I'm getting started with Flink and had a very fundamental doubt.

1) Where does Flink capture/store intermediate state?

For example, two streams of data have a common key. The streams can lag in time (second, hours or even days). My understanding is that Flink somehow needs to store the data from the first (faster) stream so that it can match and join the data with the second(slower) stream.

2) Is there a mechanism to trigger/schedule a delayed event in Flink?

Thanks

-Soumya

Fabian Hueske-2

Re: Where does Flink store intermediate state and triggering/scheduling a delayed event?

Hi,

1) At the moment, state is kept on the JVM heap in a regular HashMap.

However, we added an interface for pluggable state backends. State backends store the operator state (Flink's built-in window operators are based on operator state as well). A pull request to add a RocksDB backend (going to disk) will be merged soon [1]. Another backend using Flink's managed memory is planned.

2) I am not sure what you mean by trigger / schedule a delayed event, but have a few pointers that might be helpful:

- Flink can handle late arriving events. Check the event-time feature [2].

- Flink's window triggers can be used to schedule window computations [3]

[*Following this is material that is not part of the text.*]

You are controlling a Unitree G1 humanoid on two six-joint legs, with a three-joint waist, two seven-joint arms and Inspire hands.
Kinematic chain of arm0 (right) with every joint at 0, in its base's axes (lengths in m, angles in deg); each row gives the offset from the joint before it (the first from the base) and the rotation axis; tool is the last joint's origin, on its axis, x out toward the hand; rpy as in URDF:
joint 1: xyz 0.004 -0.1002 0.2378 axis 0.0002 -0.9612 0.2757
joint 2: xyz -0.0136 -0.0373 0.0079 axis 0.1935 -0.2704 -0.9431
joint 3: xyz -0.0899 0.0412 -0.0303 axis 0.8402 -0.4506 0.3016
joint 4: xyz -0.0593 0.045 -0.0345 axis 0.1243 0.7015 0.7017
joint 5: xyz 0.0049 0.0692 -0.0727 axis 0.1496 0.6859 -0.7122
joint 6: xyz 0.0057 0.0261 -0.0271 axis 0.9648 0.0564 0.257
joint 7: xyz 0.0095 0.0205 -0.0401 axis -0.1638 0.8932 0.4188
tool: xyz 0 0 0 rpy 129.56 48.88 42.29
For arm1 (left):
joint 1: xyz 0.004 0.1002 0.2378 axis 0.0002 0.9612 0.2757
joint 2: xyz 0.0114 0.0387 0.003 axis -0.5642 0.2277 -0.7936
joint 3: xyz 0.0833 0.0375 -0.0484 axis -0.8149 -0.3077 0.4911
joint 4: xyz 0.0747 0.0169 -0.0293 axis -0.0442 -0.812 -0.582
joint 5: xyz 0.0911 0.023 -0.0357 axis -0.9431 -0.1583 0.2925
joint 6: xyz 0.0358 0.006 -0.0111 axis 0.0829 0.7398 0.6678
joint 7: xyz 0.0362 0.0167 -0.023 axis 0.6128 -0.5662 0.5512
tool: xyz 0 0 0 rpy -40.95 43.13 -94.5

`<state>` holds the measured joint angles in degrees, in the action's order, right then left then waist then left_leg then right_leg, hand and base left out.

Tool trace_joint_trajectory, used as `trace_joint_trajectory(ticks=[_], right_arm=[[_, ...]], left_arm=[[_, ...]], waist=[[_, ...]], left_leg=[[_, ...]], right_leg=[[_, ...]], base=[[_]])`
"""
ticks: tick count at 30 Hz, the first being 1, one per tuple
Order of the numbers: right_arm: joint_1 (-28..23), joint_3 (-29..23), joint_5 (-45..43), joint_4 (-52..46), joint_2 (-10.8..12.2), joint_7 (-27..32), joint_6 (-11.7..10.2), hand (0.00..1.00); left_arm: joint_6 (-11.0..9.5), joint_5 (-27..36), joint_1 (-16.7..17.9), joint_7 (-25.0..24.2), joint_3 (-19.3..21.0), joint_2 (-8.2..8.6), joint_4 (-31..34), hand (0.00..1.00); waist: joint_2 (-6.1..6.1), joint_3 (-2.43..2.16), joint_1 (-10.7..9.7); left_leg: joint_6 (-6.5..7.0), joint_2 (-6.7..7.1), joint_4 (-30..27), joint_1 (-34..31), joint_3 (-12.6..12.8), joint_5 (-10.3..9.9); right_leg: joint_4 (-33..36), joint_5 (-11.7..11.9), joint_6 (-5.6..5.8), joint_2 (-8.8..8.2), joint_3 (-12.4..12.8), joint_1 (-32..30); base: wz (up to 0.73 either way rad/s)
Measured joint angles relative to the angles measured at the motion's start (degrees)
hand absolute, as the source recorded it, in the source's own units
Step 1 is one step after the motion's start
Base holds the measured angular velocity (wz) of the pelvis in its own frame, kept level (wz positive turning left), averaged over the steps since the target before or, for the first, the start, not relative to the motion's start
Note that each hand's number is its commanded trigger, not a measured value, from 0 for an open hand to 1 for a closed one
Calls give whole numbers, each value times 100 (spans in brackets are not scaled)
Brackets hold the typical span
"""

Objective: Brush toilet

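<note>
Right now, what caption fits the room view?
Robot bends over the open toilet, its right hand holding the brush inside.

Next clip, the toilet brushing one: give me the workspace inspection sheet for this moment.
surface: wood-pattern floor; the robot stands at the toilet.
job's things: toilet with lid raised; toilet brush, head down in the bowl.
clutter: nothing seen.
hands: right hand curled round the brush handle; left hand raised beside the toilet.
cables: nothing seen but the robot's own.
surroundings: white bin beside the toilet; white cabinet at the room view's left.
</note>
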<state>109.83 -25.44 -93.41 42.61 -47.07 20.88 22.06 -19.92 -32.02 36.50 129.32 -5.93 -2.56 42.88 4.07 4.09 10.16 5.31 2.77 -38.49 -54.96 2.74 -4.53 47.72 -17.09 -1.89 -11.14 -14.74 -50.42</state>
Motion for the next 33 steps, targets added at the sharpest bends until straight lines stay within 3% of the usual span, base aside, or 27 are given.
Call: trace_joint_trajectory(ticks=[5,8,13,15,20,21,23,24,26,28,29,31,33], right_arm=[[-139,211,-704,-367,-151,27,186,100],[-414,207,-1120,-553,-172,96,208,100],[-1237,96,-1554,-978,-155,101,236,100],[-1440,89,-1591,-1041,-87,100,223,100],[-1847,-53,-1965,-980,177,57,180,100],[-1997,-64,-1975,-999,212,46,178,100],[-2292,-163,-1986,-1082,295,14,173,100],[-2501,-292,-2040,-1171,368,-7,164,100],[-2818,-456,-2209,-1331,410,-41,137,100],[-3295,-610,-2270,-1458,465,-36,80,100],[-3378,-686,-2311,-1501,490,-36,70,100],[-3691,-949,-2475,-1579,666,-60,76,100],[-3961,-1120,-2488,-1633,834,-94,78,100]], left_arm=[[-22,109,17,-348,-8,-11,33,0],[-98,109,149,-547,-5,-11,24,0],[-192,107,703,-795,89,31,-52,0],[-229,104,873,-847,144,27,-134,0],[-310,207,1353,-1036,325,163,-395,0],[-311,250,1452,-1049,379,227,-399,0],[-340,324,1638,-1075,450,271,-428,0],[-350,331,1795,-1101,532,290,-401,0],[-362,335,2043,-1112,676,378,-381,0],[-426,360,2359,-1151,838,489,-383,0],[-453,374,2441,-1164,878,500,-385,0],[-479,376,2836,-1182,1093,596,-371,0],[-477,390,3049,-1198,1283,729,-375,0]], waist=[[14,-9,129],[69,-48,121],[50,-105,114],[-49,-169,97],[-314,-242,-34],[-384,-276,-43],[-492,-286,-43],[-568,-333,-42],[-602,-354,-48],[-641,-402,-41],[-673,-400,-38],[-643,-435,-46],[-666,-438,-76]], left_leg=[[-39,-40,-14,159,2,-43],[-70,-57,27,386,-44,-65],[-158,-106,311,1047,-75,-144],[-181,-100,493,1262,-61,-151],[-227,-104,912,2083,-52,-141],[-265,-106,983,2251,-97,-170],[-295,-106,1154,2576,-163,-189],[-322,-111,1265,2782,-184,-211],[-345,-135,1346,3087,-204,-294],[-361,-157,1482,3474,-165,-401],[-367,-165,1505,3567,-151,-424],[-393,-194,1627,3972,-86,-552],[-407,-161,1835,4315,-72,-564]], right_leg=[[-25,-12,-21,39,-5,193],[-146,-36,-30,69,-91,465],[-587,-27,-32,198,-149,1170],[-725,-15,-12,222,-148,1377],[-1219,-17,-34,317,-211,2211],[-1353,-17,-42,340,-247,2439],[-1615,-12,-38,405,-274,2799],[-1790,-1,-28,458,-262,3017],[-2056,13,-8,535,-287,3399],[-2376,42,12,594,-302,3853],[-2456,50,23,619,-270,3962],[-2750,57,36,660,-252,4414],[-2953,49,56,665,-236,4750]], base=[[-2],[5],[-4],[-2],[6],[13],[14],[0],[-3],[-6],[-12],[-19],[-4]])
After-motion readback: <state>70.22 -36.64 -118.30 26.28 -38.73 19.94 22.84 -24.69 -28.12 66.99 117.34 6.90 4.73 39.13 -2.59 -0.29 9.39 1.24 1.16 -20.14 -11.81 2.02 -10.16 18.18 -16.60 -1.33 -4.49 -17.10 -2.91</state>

- You can implement a custom source function that emits / triggers events.

Best, Fabian

[1] https://github.com/apache/flink/pull/1562
[2] http://data-artisans.com/how-apache-flink-enables-new-streaming-applications-part-1/
[3] http://flink.apache.org/news/2015/12/04/Introducing-windows.html

2016-02-03 5:39 GMT+01:00 Soumya Simanta <[hidden email]>:

I'm getting started with Flink and had a very fundamental doubt.

1) Where does Flink capture/store intermediate state?

For example, two streams of data have a common key. The streams can lag in time (second, hours or even days). My understanding is that Flink somehow needs to store the data from the first (faster) stream so that it can match and join the data with the second(slower) stream.

2) Is there a mechanism to trigger/schedule a delayed event in Flink?

Thanks
-Soumya

Anwar Rizal

Re: Where does Flink store intermediate state and triggering/scheduling a delayed event?

Allow me to jump to this very interesting discussion.

The 2nd point is actually an interesting question.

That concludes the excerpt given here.